## Problem statement
From start to end of the material below, restate each line exactly.

--- Records supplied Enclosed Below ---

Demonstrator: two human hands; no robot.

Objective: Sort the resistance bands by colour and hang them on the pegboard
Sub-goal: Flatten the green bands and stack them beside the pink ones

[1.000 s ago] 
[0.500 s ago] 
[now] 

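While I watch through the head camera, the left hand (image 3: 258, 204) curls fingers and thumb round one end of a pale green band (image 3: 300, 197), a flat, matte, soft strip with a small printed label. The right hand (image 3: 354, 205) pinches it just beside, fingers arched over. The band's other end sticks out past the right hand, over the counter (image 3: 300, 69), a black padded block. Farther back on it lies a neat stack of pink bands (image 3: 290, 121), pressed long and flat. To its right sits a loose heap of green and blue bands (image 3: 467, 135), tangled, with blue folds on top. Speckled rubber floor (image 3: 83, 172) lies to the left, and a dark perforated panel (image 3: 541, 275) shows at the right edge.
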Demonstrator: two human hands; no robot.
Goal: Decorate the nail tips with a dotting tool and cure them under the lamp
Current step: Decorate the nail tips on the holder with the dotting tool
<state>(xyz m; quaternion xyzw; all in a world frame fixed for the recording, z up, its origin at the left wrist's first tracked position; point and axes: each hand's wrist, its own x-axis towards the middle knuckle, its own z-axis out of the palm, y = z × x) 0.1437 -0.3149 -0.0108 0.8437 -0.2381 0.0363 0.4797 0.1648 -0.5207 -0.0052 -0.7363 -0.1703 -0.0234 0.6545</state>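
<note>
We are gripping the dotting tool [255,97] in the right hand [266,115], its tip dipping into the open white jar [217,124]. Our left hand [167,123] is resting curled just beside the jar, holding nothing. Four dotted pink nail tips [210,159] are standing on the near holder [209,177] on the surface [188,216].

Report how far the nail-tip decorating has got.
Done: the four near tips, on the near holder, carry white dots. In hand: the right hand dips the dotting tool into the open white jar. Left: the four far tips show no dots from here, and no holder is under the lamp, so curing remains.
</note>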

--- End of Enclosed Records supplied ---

## Exercise response
Demonstrator: two human hands; no robot.

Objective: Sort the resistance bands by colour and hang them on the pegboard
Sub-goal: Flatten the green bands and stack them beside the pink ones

[1.000 s ago] 
[0.500 s ago] 
[now] 

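While I watch through the head camera, the left hand (image 3: 258, 204) curls fingers and thumb round one end of a pale green band (image 3: 300, 197), a flat, matte, soft strip with a small printed label. The right hand (image 3: 354, 205) pinches it just beside, fingers arched over. The band's other end sticks out past the right hand, over the counter (image 3: 300, 69), a black padded block. Farther back on it lies a neat stack of pink bands (image 3: 290, 121), pressed long and flat. To its right sits a loose heap of green and blue bands (image 3: 467, 135), tangled, with blue folds on top. Speckled rubber floor (image 3: 83, 172) lies to the left, and a dark perforated panel (image 3: 541, 275) shows at the right edge.
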Demonstrator: two human hands; no robot.
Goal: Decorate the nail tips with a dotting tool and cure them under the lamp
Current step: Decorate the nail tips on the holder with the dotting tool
<state>(xyz m; quaternion xyzw; all in a world frame fixed for the recording, z up, its origin at the left wrist's first tracked position; point and axes: each hand's wrist, its own x-axis towards the middle knuckle, its own z-axis out of the palm, y = z × x) 0.1437 -0.3149 -0.0108 0.8437 -0.2381 0.0363 0.4797 0.1648 -0.5207 -0.0052 -0.7363 -0.1703 -0.0234 0.6545</state>
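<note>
We are gripping the dotting tool [255,97] in the right hand [266,115], its tip dipping into the open white jar [217,124]. Our left hand [167,123] is resting curled just beside the jar, holding nothing. Four dotted pink nail tips [210,159] are standing on the near holder [209,177] on the surface [188,216].

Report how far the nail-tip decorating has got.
Done: the four near tips, on the near holder, carry white dots. In hand: the right hand dips the dotting tool into the open white jar. Left: the four far tips show no dots from here, and no holder is under the lamp, so curing remains.
</note>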

Nothing further is needed to complete this exercise.